[Input material — start]

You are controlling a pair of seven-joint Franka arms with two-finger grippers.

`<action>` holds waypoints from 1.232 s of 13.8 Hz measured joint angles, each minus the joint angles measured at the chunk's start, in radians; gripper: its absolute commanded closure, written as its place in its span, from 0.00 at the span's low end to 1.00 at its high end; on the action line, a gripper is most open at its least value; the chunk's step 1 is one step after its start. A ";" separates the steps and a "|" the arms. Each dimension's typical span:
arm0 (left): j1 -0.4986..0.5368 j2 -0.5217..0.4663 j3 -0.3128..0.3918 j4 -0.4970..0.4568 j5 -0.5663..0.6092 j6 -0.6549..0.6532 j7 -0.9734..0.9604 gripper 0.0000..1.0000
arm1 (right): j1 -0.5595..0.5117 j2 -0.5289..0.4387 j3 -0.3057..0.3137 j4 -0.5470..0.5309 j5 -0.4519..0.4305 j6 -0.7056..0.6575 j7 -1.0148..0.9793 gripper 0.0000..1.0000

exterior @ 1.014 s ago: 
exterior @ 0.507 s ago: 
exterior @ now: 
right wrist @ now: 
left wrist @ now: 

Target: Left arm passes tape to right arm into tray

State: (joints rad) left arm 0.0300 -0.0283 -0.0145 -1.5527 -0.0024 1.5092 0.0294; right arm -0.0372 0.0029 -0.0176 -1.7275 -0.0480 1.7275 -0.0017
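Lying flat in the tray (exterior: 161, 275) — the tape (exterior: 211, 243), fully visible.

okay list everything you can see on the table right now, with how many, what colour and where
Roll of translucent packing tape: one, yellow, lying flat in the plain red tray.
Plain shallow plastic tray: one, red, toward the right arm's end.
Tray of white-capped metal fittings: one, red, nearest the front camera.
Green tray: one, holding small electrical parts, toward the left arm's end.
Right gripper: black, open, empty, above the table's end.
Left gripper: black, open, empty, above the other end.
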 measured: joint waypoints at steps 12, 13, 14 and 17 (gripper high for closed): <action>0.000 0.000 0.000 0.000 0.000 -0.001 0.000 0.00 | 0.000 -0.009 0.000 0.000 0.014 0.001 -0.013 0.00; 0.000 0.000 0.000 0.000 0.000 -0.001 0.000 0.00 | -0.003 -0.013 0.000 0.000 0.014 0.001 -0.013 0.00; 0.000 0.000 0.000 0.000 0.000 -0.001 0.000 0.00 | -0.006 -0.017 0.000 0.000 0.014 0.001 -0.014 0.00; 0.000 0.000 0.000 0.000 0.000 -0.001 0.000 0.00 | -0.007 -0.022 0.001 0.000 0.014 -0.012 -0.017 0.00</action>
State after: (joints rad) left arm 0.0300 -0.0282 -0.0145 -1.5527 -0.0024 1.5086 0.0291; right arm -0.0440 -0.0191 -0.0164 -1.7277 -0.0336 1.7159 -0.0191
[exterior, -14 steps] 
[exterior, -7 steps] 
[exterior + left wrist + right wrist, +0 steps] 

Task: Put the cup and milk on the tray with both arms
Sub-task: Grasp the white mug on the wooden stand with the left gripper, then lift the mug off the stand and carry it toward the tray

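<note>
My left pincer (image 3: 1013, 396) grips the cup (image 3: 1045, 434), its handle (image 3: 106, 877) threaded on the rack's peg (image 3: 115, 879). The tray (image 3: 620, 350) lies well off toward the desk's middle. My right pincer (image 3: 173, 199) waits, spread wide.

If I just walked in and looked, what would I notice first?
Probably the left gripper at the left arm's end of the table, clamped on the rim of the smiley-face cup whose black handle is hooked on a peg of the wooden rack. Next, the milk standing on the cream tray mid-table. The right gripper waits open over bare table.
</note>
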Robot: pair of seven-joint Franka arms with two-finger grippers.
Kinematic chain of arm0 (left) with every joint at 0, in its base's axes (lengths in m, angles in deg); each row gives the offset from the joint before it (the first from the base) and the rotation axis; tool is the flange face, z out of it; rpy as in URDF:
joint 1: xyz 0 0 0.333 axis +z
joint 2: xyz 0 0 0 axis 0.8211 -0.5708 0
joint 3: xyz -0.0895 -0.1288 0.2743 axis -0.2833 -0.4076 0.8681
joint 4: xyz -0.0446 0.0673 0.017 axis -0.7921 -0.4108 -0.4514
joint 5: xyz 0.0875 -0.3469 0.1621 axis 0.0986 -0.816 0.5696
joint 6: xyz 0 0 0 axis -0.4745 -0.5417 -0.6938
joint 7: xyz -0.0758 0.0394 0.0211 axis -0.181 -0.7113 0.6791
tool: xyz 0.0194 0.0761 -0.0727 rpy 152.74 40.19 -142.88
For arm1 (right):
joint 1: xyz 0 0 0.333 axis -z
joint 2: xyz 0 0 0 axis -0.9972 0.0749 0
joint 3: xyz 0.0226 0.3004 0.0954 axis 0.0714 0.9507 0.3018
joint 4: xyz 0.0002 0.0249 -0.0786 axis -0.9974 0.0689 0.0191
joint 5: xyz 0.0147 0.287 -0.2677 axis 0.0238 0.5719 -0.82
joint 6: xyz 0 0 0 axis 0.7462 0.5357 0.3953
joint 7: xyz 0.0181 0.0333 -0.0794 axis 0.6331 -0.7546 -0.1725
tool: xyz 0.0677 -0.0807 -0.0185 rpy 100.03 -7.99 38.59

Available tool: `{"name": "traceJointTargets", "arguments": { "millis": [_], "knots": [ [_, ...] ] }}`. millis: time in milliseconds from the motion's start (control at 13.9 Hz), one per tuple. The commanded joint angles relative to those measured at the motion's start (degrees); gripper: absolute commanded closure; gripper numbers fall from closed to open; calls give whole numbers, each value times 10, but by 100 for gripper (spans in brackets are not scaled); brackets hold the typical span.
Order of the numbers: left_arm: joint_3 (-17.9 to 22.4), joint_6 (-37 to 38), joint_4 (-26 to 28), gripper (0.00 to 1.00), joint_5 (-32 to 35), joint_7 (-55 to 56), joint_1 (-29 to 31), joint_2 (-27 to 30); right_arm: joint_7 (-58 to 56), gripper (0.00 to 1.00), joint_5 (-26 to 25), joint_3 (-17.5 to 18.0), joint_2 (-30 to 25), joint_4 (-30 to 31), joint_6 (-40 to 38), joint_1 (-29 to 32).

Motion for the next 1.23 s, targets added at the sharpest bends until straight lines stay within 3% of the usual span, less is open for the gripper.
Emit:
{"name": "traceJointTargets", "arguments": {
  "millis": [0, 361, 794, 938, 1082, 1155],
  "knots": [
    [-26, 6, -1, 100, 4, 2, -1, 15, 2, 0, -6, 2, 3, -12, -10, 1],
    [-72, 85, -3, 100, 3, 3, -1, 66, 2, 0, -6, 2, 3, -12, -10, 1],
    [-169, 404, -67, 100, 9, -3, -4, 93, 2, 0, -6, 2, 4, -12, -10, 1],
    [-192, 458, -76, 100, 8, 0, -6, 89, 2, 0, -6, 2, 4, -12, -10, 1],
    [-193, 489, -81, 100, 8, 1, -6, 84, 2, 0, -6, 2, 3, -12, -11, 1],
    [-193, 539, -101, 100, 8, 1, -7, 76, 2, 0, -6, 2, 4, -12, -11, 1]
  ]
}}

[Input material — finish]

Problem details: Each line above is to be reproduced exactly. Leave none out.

Task solution:
You are controlling a pair of seven-joint Franka arms with two-finger grippers.

`<action>` holds waypoints from 1.232 s of 13.8 Hz measured joint angles, each minus the joint angles measured at the chunk's start, in radians; gripper: its absolute commanded closure, written as its place in its span, from 0.00 at the span's low end to 1.00 at its high end; on the action line, a gripper is most open at its least value; the chunk's step 1 is one step after its start. A ";" separates the steps and a "|" the arms. Each dimension's typical span:
arm0 (left): j1 -0.4986..0.5368 j2 -0.5217..0.4663 j3 -0.3128..0.3918 j4 -0.4970..0.4568 j5 -0.5663..0.6092 j6 -0.6549..0.6532 j7 -0.9734..0.9604 gripper 0.0000..1.0000
arm1 (right): j1 -0.5595..0.5117 j2 -0.5289..0.4387 j3 -0.3057..0.3137 j4 -0.5470..0.5309 j5 -0.4519..0.4305 j6 -0.7056..0.6575 j7 -1.0148..0.9793 gripper 0.0000..1.0000

exterior @ 1.014 s ago: 
exterior @ 0.507 s ago: 
exterior @ now: 
right wrist @ now: 
left wrist @ now: 

Target: Left arm passes tape to right arm into tray

State: (joints rad) left arm 0.0300 -0.0283 -0.0145 -1.5527 -0.0024 1.5092 0.0294; right arm -0.0372 0.0029 -0.0176 -1.7275 -0.0480 1.7275 -0.0017
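Lying flat in the tray (exterior: 161, 275) — the tape (exterior: 211, 243), fully visible.

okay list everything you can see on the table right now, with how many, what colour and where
Roll of translucent packing tape: one, yellow, lying flat in the plain red tray.
Plain shallow plastic tray: one, red, toward the right arm's end.
Tray of white-capped metal fittings: one, red, nearest the front camera.
Green tray: one, holding small electrical parts, toward the left arm's end.
Right gripper: black, open, empty, above the table's end.
Left gripper: black, open, empty, above the other end.
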 measured: joint waypoints at steps 12, 13, 14 and 17 (gripper high for closed): <action>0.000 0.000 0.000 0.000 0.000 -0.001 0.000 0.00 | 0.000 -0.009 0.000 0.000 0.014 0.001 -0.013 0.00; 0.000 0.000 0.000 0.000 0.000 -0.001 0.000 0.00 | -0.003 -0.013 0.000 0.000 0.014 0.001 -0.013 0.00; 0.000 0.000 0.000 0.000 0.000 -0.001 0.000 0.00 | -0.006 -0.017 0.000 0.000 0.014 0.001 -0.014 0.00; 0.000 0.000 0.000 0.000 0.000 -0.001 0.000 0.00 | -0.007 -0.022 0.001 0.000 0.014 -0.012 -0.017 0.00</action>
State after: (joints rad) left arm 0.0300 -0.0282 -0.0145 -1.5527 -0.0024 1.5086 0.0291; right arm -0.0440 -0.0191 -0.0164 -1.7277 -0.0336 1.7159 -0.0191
[exterior, -14 steps] 
[exterior, -7 steps] 
[exterior + left wrist + right wrist, +0 steps] 

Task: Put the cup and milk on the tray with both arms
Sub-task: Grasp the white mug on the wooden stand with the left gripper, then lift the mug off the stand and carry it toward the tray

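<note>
My left pincer (image 3: 1013, 396) grips the cup (image 3: 1045, 434), its handle (image 3: 106, 877) threaded on the rack's peg (image 3: 115, 879). The tray (image 3: 620, 350) lies well off toward the desk's middle. My right pincer (image 3: 173, 199) waits, spread wide.

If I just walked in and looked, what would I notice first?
Probably the left gripper at the left arm's end of the table, clamped on the rim of the smiley-face cup whose black handle is hooked on a peg of the wooden rack. Next, the milk standing on the cream tray mid-table. The right gripper waits open over bare table.
</note>
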Robot: pair of seven-joint Franka arms with two-finger grippers.
Kinematic chain of arm0 (left) with every joint at 0, in its base's axes (lengths in m, angles in deg); each row gives the offset from the joint before it (the first from the base) and the rotation axis; tool is the flange face, z out of it; rpy as in URDF:
joint 1: xyz 0 0 0.333 axis +z
joint 2: xyz 0 0 0 axis 0.8211 -0.5708 0
joint 3: xyz -0.0895 -0.1288 0.2743 axis -0.2833 -0.4076 0.8681
joint 4: xyz -0.0446 0.0673 0.017 axis -0.7921 -0.4108 -0.4514
joint 5: xyz 0.0875 -0.3469 0.1621 axis 0.0986 -0.816 0.5696
joint 6: xyz 0 0 0 axis -0.4745 -0.5417 -0.6938
joint 7: xyz -0.0758 0.0394 0.0211 axis -0.181 -0.7113 0.6791
tool: xyz 0.0194 0.0761 -0.0727 rpy 152.74 40.19 -142.88
For arm1 (right):
joint 1: xyz 0 0 0.333 axis -z
joint 2: xyz 0 0 0 axis -0.9972 0.0749 0
joint 3: xyz 0.0226 0.3004 0.0954 axis 0.0714 0.9507 0.3018
joint 4: xyz 0.0002 0.0249 -0.0786 axis -0.9974 0.0689 0.0191
joint 5: xyz 0.0147 0.287 -0.2677 axis 0.0238 0.5719 -0.82
joint 6: xyz 0 0 0 axis 0.7462 0.5357 0.3953
joint 7: xyz 0.0181 0.0333 -0.0794 axis 0.6331 -0.7546 -0.1725
tool: xyz 0.0677 -0.0807 -0.0185 rpy 100.03 -7.99 38.59

Available tool: `{"name": "traceJointTargets", "arguments": { "millis": [_], "knots": [ [_, ...] ] }}`. millis: time in milliseconds from the motion's start (control at 13.9 Hz), one per tuple. The commanded joint angles relative to those measured at the motion's start (degrees); gripper: absolute commanded closure; gripper numbers fall from closed to open; calls give whole numbers, each value times 10, but by 100 for gripper (spans in brackets are not scaled); brackets hold the typical span.
Order of the numbers: left_arm: joint_3 (-17.9 to 22.4), joint_6 (-37 to 38), joint_4 (-26 to 28), gripper (0.00 to 1.00), joint_5 (-32 to 35), joint_7 (-55 to 56), joint_1 (-29 to 31), joint_2 (-27 to 30); right_arm: joint_7 (-58 to 56), gripper (0.00 to 1.00), joint_5 (-26 to 25), joint_3 (-17.5 to 18.0), joint_2 (-30 to 25), joint_4 (-30 to 31), joint_6 (-40 to 38), joint_1 (-29 to 32).

Motion for the next 1.23 s, targets added at the sharpest bends until straight lines stay within 3% of the usual span, less is open for the gripper.
Emit:
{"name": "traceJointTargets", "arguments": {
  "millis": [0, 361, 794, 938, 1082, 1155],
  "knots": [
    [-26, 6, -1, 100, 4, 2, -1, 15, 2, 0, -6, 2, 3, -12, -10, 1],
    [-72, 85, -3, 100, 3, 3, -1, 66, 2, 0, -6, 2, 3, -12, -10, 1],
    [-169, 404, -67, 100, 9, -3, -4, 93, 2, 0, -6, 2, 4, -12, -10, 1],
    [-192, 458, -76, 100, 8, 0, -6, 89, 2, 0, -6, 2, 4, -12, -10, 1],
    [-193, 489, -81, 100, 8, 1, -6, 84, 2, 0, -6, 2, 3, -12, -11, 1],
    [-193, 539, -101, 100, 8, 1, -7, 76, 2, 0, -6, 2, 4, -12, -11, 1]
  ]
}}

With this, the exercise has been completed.